**EXERCISE DETAILS**
Check each line of the listing below for the string "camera", then give only the number of lines where it occurs.

**DATA BLOCK**

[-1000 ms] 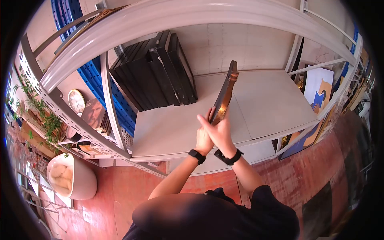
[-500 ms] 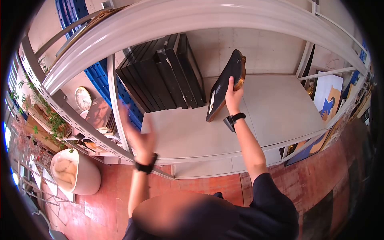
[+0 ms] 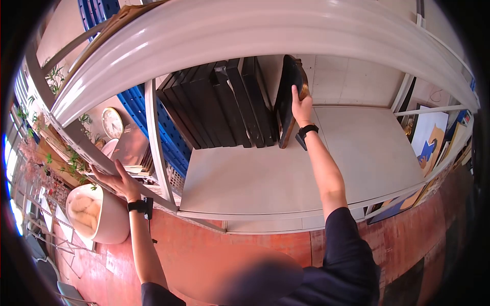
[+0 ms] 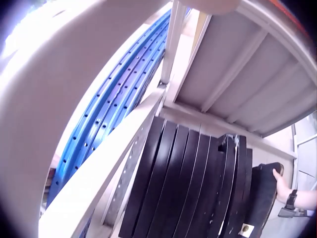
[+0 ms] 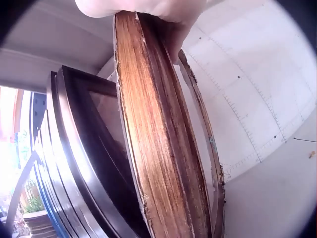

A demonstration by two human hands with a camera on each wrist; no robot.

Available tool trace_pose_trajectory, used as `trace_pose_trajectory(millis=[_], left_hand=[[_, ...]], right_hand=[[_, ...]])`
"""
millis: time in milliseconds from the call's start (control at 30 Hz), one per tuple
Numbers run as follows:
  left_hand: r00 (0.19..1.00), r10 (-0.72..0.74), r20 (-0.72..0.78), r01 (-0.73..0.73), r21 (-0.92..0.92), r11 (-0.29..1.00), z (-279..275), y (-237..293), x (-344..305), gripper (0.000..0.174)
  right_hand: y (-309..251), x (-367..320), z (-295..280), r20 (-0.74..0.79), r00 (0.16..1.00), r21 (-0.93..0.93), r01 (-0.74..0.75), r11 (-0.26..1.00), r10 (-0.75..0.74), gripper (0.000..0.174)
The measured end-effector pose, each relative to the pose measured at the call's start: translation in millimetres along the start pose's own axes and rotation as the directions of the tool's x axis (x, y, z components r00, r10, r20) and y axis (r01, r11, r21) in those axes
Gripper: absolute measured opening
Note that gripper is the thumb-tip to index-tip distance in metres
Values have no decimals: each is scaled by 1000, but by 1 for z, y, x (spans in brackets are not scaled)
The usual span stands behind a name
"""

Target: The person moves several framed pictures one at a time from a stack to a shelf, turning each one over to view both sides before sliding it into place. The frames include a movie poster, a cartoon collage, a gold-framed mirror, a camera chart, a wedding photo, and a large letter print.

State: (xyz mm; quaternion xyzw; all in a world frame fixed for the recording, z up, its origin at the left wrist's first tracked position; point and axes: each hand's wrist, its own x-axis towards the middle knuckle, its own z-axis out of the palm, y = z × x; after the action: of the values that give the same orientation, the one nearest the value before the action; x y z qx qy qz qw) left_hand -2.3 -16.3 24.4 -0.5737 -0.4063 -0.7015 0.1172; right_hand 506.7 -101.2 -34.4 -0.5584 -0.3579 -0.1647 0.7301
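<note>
My right hand [image 3: 302, 104] grips a gold-edged picture frame [image 3: 287, 102] near its top, thumb flat on the dark back. The frame stands upright on the grey shelf, just right of a row of black frames [image 3: 214, 109]. In the right wrist view its worn gilded side [image 5: 148, 129] fills the middle, with fingers over the upper edge. My left hand [image 3: 118, 182] lies at the rack's slotted grey post [image 3: 84, 145], fingers extended and thumb raised. From the left wrist, the black row [image 4: 188, 183] leans beside the held frame [image 4: 261, 198].
A thick white beam [image 3: 245, 38] crosses above the shelf [image 3: 245, 186]. Blue perforated uprights [image 3: 161, 135] stand behind the left side. A white tub chair [image 3: 104, 219] sits on the red floor at lower left. Pictures [image 3: 431, 135] lean at the right.
Both hands were together on the frame; the left let go and moved left to the rack post. My right hand has turned the frame and brought it beside the black row.
</note>
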Motion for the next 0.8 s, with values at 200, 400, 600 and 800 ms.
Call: trace_pose_trajectory(millis=[200, 400, 600, 800], left_hand=[[1000, 8, -5, -8, -39, 999, 2, -11, -1, 71], [1000, 9, -5, -9, -69, 998, 2, -22, -1, 67], [998, -52, -31, 48, -111, 993, 3, -13, -2, 68], [1000, -16, -25, 17, 39, 999, 2, -7, -3, 66]], right_hand=[[2, 12, 23, 185, 981, -151, -26, 988, 54, 41], [-13, 12, 51, 308, 950, -81, 79, 994, -51, 40], [8, -2, 65, 276, 953, 171, 80, 982, -126, 43], [5, -10, 79, 303, 951, 33, 53, 998, -61, 47]])
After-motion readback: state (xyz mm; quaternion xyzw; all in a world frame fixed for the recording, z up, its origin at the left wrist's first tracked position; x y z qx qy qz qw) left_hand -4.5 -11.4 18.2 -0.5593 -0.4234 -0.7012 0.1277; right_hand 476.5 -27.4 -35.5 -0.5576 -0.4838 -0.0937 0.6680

**SOLUTION TO THE PROBLEM**
2